Writing a decade after Kennedy’s assassination in 1978 in his book, Robert Kennedy and His Times, the American historian, Arthur M. Schlesinger, commenting in the foreword, said Kennedy “possessed to an exceptional degree what T. S. Eliot called an ‘experiencing nature.’ History changed him, and, had time permitted, he might have changed history. His relationship to his age makes him, I believe, a ‘representative man’ in Emerson’s phrase – one who embodies the consciousness of an epoch, who perceives things in fresh lights and new connections, who exhibits unsuspected possibilities of purpose and action to his contemporaries.”

What if Bobby Kennedy had lived and been elected president in 1968 and Richard Nixon had remained a historical footnote?

Would the Vietnam War have ended years earlier?
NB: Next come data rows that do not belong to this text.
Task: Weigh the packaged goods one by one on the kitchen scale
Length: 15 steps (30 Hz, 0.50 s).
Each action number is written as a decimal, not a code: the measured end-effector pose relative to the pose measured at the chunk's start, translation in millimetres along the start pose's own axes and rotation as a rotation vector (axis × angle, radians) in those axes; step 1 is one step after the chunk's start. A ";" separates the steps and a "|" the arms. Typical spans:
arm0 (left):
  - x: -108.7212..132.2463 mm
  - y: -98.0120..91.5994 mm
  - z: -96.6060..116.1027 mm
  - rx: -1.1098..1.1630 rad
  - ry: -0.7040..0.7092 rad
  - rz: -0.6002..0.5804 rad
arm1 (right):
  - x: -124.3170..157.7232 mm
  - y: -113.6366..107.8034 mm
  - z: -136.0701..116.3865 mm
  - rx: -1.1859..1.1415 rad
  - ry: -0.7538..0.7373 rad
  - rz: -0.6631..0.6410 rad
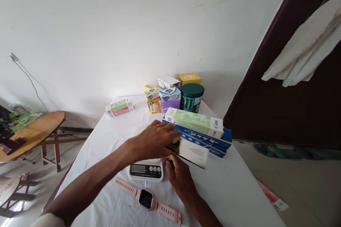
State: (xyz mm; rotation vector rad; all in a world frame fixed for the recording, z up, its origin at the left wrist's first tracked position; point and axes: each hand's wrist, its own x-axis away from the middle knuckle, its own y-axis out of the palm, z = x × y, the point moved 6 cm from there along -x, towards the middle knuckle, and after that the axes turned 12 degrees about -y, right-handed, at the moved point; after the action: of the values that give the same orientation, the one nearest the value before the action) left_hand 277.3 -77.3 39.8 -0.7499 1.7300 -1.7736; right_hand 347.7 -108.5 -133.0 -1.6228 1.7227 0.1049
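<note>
A white box with a dark end [194, 152], somewhat blurred, lies tilted in front of the stacked toothpaste boxes. My left hand [156, 138] reaches over the kitchen scale [146, 171] from the left, its fingers closed on the dark end of that box. Close below, my right hand [179, 175] has its fingers curled in beside the scale's right edge; whatever they may hold is hidden. The scale's platform is mostly covered by my left hand, while its display and buttons show. A pink-strapped smartwatch [146, 199] lies in front of the scale.
Behind my hands are a green-and-white toothpaste box [195, 121] on blue boxes [202, 136], a dark green canister [191, 97], soap boxes [170, 100] and a yellow box [189, 78]. Another small carton [119, 108] lies at the table's [93, 156] far left, near the wall.
</note>
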 end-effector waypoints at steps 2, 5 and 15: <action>21.7 -2.7 -28.4 0.007 -0.129 -0.033 | -3.8 -3.3 -4.2 -0.065 0.042 -0.031; 46.8 16.1 -68.4 -0.020 -0.288 -0.102 | -6.3 -5.3 -7.0 -0.111 0.096 -0.067; 75.5 60.7 -108.9 0.090 -0.407 -0.135 | 1.6 -1.2 5.0 -0.128 0.195 -0.144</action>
State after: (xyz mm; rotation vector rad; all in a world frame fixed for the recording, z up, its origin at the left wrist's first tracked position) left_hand 146.6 -57.3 -21.6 -1.1217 1.3489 -1.6312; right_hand 351.2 -107.4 -136.9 -1.9000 1.7664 -0.0139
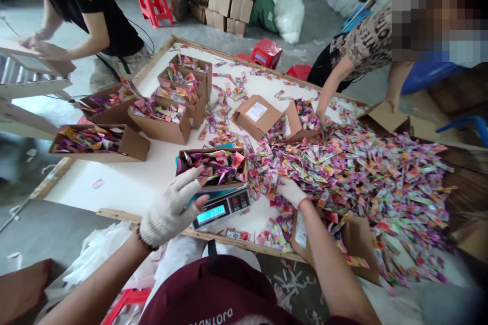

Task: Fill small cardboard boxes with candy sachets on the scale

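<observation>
A cardboard box (212,185) filled with small colourful packets stands on a digital scale (221,208), whose display is lit blue. My left hand (170,205), in a white knit glove with bare fingertips, is held open beside the box's near left corner, its fingers spread. At the left edge of a big heap of packets (354,172), my right hand (292,192) in a similar glove is closed on a small packet (273,180). Other packets lie around that hand and partly hide what is under it.
Several filled boxes (158,131) stand on the left of the white table (114,183). A closed carton (257,116) lies behind the scale. One co-worker's hand (320,118) reaches to a tilted box (295,124); another person works at far left. An open box (360,244) sits near my right forearm.
</observation>
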Motion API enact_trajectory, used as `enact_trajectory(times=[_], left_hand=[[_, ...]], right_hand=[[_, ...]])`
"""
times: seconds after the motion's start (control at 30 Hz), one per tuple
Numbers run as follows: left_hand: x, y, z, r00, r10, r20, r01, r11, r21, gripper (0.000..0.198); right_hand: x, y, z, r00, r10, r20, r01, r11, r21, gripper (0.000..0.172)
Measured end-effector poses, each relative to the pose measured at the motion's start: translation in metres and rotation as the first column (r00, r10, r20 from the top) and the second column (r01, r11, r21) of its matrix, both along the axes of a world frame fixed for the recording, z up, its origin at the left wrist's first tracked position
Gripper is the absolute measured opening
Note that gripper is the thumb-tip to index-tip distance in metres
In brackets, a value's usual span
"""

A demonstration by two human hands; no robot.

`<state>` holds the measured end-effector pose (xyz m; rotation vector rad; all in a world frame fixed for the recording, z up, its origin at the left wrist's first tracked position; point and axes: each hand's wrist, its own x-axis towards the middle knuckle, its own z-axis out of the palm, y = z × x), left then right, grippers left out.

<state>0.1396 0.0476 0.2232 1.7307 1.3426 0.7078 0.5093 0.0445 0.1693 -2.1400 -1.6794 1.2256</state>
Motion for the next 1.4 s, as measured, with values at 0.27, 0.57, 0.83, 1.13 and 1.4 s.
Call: enact_trajectory(times=[0.27,0.57,0.83,1.13,1.4], left_hand=[[-0.054,-0.057,-0.01,0.896,0.432,0.103,-0.442,0.889,0.122,0.034],[-0.045,-0.086,-0.015,0.829,0.546,0.123,-0.543,0.838,-0.062,0.034],[-0.049,-0.083,-0.025,0.828,0.553,0.096,-0.551,0.833,-0.043,0.033],[-0.054,-0.037,-0.013,0.85,0.521,0.076,-0.526,0.837,0.152,0.036],[-0.043,0.009,-0.005,0.871,0.489,0.038,-0.485,0.846,0.222,0.035]], right_hand=[[-0.093,0.067,0.13,0.77,0.603,0.212,-0.638,0.739,0.215,0.029],[-0.225,0.101,0.074,0.362,0.868,0.34,-0.885,0.434,-0.167,0.04],[-0.108,0.07,0.114,0.823,0.559,0.098,-0.562,0.781,0.273,0.036],[-0.017,0.015,0.084,0.983,0.155,0.096,-0.178,0.928,0.327,0.022],[-0.024,0.006,0.062,0.977,0.177,0.121,-0.209,0.911,0.356,0.021]])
Would RFK have advanced the cause of civil rights and the promise of America in a way that would have meant the 1970s would not now be remembered as the “Me Decade” after the 1960s, as novelist Tom Wolfe coined the term in his essay “The ‘Me’ Decade and the Third Great Awakening”, published by New York magazine in August 1976 referring to the 1970s and the atomized individualism that followed the communitarianism of the 1960s?

These many years later, I still can’t see a news clip of Bobby Kennedy speaking and not experience heartache at some level for the lost possibilities of what might have been. But historian David Hackett Fischer, in his 1970 book, Historians’ Fallacies: Toward a Logic of Historical Thought, quite rightly warned us of the dangers of counterfactual historiography, which extrapolates a timeline in which a key historical event did not happen or had an outcome which was different from that which did in fact occur.

We just don’t know.

Especially when it comes to 1968, which has been described by many as the year that rocked the world. Apart from the Kennedy and King assassinations in the United States, there was popular rebellion in the air across societies and cultures over disparate issues around the world in 1968, including Czechoslovakia, Cuba, France (“May 68” and the student strikes in Paris, led by Daniel Marc Cohn-Bendit, a.k.a. Dany le Rouge) West Germany, Mexico and Nigeria and the civil war surrounding its oil-rich southeastern state of then secessionist Biafra, just to name a few.